Give back the whole listing exactly, line by line.
Content starts
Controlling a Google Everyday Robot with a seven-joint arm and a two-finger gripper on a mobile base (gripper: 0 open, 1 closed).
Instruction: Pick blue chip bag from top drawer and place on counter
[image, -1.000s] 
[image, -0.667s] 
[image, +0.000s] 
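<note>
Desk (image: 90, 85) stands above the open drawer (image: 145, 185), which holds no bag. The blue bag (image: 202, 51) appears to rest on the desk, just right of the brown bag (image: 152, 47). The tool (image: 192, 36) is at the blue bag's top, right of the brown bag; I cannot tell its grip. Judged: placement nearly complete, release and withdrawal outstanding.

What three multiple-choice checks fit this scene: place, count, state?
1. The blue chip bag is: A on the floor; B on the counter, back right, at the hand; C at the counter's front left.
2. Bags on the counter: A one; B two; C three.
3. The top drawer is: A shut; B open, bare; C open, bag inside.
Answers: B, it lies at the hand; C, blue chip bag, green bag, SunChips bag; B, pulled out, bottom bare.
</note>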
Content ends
§ **FINISHED TASK**
Controlling a Google Everyday Robot with a seven-joint arm and a two-finger gripper on a mobile base (gripper: 0 open, 1 closed).
Instruction: Pick blue chip bag from top drawer and place on counter
[image, -1.000s] 
[image, -0.667s] 
[image, +0.000s] 
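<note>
Desk (image: 90, 85) stands above the open drawer (image: 145, 185), which holds no bag. The blue bag (image: 202, 51) appears to rest on the desk, just right of the brown bag (image: 152, 47). The tool (image: 192, 36) is at the blue bag's top, right of the brown bag; I cannot tell its grip. Judged: placement nearly complete, release and withdrawal outstanding.

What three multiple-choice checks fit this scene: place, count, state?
1. The blue chip bag is: A on the floor; B on the counter, back right, at the hand; C at the counter's front left.
2. Bags on the counter: A one; B two; C three.
3. The top drawer is: A shut; B open, bare; C open, bag inside.
Answers: B, it lies at the hand; C, blue chip bag, green bag, SunChips bag; B, pulled out, bottom bare.
</note>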

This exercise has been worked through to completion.